Retype the listing exactly, with no images.

START Stored data

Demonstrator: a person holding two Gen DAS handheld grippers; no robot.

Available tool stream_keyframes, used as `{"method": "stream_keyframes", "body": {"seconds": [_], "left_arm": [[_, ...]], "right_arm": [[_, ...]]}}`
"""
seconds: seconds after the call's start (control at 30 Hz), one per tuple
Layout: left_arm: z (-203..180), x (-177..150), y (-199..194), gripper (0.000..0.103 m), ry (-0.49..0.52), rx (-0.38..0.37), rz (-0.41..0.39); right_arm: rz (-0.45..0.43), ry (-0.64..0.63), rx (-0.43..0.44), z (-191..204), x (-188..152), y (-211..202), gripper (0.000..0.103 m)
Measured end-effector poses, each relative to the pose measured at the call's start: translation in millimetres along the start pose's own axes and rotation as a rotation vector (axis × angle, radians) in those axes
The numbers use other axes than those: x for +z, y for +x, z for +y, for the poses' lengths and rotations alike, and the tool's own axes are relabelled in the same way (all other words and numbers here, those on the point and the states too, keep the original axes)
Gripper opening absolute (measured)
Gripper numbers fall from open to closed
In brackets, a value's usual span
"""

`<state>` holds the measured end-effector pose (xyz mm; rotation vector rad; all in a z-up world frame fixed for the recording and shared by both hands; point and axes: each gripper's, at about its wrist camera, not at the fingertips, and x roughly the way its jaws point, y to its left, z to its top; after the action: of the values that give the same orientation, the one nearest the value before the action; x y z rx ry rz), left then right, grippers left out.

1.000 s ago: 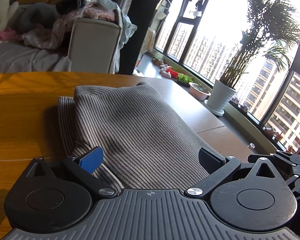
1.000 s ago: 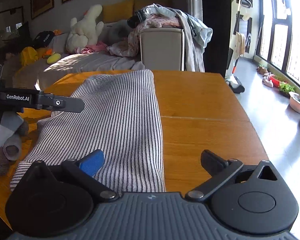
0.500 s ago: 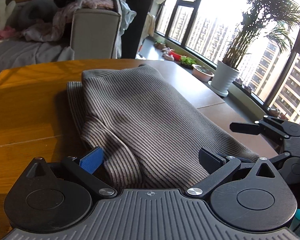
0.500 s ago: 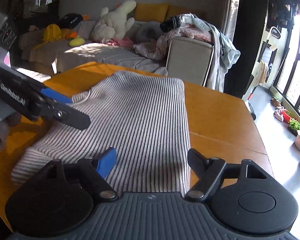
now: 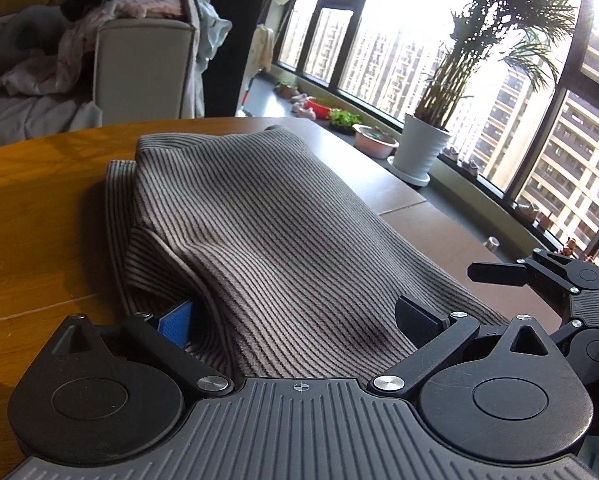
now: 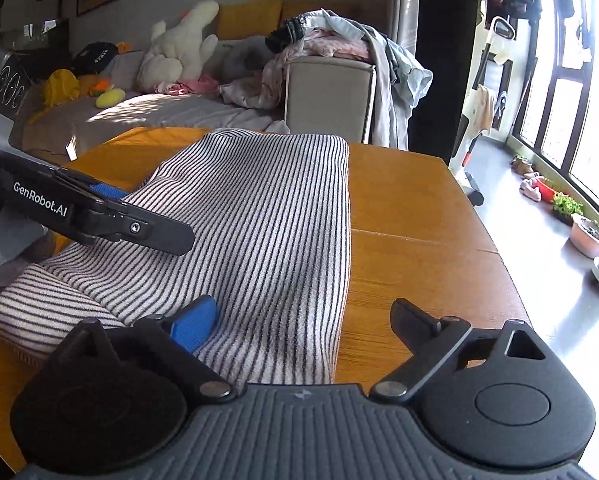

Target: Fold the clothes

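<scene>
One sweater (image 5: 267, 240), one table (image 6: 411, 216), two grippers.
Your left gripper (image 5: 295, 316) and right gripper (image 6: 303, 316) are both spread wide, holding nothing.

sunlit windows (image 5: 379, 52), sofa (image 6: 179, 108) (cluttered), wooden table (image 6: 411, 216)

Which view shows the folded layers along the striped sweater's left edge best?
The left wrist view: the striped sweater shows its upper layer lying over a lower one along that edge. The right wrist view shows the same sweater brightly lit, but the left gripper crosses that side.
</scene>
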<state>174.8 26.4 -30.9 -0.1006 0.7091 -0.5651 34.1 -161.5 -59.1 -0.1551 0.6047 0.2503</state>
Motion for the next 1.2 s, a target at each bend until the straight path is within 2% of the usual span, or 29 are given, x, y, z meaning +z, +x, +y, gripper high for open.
{"method": "stream_keyframes", "body": {"seconds": [0.2, 0.3, 0.33, 0.4, 0.43, 0.53, 0.67, 0.73, 0.8, 0.9, 1.03, 1.2], "left_arm": [[15, 0, -21, 0.103, -0.048, 0.065, 0.002], [14, -5, -34, 0.103, -0.022, 0.113, 0.010], [12, -7, -38, 0.103, -0.008, 0.120, 0.013], [8, -11, -44, 0.103, 0.018, 0.130, 0.017], [6, -11, -46, 0.103, 0.029, 0.134, 0.016], [-1, -11, -53, 0.103, 0.057, 0.141, 0.009], [-6, -10, -58, 0.103, 0.071, 0.154, 0.011], [-7, -12, -62, 0.103, 0.073, 0.161, 0.015], [-7, -13, -64, 0.103, 0.075, 0.169, 0.020], [-4, -15, -66, 0.103, 0.065, 0.183, 0.030], [3, -18, -70, 0.103, 0.042, 0.193, 0.027], [6, -17, -71, 0.103, 0.030, 0.215, 0.025]], "right_arm": [[0.008, -0.074, -0.021, 8, 5, -3, 0.094], [-0.016, -0.154, -0.047, 17, 10, -14, 0.093], [-0.029, -0.181, -0.050, 20, 11, -20, 0.089], [-0.046, -0.228, -0.027, 27, 13, -31, 0.048], [-0.040, -0.235, -0.003, 30, 14, -34, 0.044], [-0.016, -0.257, 0.058, 38, 12, -40, 0.043], [0.013, -0.259, 0.059, 40, 2, -34, 0.045], [0.013, -0.267, 0.051, 39, 4, -36, 0.051], [0.007, -0.293, 0.037, 38, 5, -41, 0.060], [-0.017, -0.316, 0.042, 37, 7, -54, 0.066], [-0.052, -0.322, 0.087, 37, 8, -72, 0.075], [-0.046, -0.386, 0.208, 46, 3, -80, 0.080]]}}
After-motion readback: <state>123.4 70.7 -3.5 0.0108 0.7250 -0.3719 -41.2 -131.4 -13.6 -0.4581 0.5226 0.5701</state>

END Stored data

* Solution to the exercise
Demonstrator: a person holding two Gen DAS handheld grippers; no robot.

Available tool stream_keyframes, used as `{"method": "stream_keyframes", "body": {"seconds": [_], "left_arm": [[_, ...]], "right_arm": [[_, ...]]}}`
"""
seconds: seconds after the call's start (control at 30 Hz), one per tuple
Layout: left_arm: z (-203..180), x (-177..150), y (-199..194), gripper (0.000..0.103 m), ry (-0.49..0.52), rx (-0.38..0.37), rz (-0.41..0.39); right_arm: rz (-0.45..0.43), ry (-0.64..0.63), rx (-0.43..0.44), z (-191..204), x (-188..152), y (-211..202), gripper (0.000..0.103 m)
Measured end-effector poses, each relative to the pose measured at the call's start: translation in millimetres along the start pose's own axes and rotation as a rotation vector (axis × angle, radians) in those axes
The numbers use other axes than those: x for +z, y for +x, z for +y, for the poses' lengths and rotations alike, and the tool's own axes are relabelled in the same way (all other words and numbers here, those on the point and the states too, keep the original axes)
Gripper opening absolute (measured)
Gripper numbers fall from open to closed
In brackets, a value's usual span
"""

`<state>` holds the measured end-effector pose (xyz mm; rotation vector rad; all in a z-up world frame fixed for the recording and shared by both hands; point and axes: each gripper's, at about its wrist camera, not at the fingertips, and x roughly the way its jaws point, y to its left, z to its top; after the action: of the values that give the same orientation, the one nearest the value before the action; x y z rx ry rz), left then right, grippers left out.

1.000 s ago: 
1.000 s ago: 
0.500 s ago: 
0.500 s ago: 
now: 
now: 

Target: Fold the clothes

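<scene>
One sweater (image 5: 267, 240), one table (image 6: 411, 216), two grippers.
Your left gripper (image 5: 295, 316) and right gripper (image 6: 303, 316) are both spread wide, holding nothing.

sunlit windows (image 5: 379, 52), sofa (image 6: 179, 108) (cluttered), wooden table (image 6: 411, 216)

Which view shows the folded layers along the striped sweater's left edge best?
The left wrist view: the striped sweater shows its upper layer lying over a lower one along that edge. The right wrist view shows the same sweater brightly lit, but the left gripper crosses that side.
</scene>
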<state>174.8 26.4 -30.9 -0.1006 0.7091 -0.5651 34.1 -161.5 -59.1 -0.1551 0.6047 0.2503</state>
Motion for the next 1.2 s, a target at each bend until the straight path is within 2% of the usual span, or 29 are given, x, y, z meaning +z, +x, +y, gripper high for open.
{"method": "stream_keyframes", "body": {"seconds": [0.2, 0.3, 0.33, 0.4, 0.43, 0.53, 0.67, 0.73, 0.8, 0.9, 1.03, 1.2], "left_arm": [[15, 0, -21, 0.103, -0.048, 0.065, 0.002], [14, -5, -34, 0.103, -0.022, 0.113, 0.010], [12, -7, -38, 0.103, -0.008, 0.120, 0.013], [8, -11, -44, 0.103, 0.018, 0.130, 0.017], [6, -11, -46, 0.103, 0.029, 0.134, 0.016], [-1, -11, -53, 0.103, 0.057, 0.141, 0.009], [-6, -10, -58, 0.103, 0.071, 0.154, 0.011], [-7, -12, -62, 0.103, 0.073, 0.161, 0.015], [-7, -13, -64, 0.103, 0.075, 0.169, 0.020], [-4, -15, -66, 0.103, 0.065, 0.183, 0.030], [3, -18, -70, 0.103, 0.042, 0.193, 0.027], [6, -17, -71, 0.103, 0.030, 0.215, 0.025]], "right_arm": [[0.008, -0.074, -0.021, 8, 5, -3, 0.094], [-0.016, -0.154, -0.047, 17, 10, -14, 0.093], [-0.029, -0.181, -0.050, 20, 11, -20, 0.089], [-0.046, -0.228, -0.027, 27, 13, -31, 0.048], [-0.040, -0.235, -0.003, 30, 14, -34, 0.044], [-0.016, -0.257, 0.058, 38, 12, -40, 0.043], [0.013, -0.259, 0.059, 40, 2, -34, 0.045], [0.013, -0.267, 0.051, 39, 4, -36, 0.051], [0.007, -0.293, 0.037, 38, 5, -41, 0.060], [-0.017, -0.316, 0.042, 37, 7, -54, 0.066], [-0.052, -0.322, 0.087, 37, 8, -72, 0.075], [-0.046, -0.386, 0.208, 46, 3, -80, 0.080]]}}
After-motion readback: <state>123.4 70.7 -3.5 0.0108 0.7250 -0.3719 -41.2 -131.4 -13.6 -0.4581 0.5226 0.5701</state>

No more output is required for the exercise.